Write out the opening lines of the data word for word, up to and including the line with "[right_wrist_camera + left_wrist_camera", and leave every picture and every later line out.

Data block Block Start

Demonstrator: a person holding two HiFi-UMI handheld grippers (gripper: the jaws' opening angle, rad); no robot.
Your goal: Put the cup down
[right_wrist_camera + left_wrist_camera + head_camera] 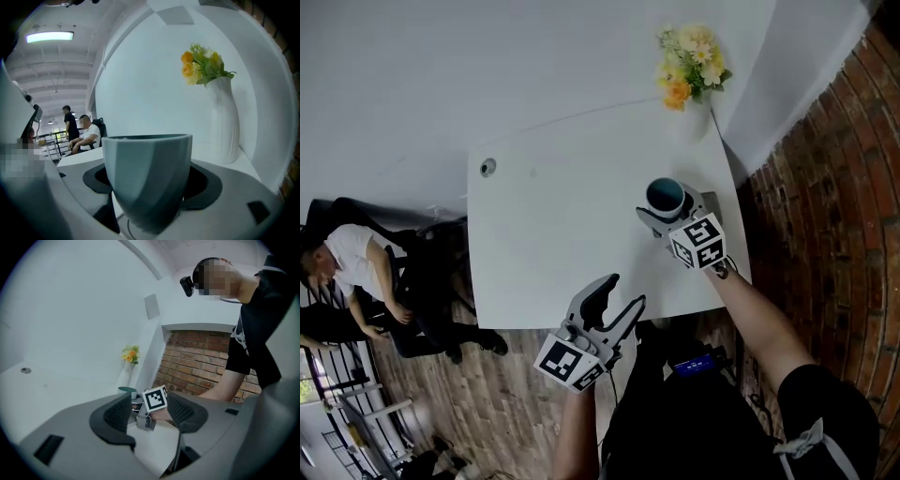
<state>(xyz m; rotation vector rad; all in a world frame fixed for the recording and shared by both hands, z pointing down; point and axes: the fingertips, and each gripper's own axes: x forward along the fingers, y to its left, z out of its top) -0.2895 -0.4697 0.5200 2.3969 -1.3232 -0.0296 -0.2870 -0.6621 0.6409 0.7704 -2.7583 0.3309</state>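
Head view, white table (pixel 562 216), cup (pixel 666 195), brick wall (pixel 834 187)

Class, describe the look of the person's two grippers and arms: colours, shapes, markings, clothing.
Both the left gripper and right gripper are grey moulded plastic with two curved jaws lined by dark ribbed pads. Each carries a white cube with black square markers. The person wears a black short sleeve.

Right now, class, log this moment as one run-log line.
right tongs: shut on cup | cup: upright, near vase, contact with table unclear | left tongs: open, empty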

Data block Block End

**Response**.
Demonstrator: a person holding two HiFi-UMI handheld grippers (gripper: the jaws' opening angle, rad); no robot.
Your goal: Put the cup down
[right_wrist_camera + left_wrist_camera + head_camera] 

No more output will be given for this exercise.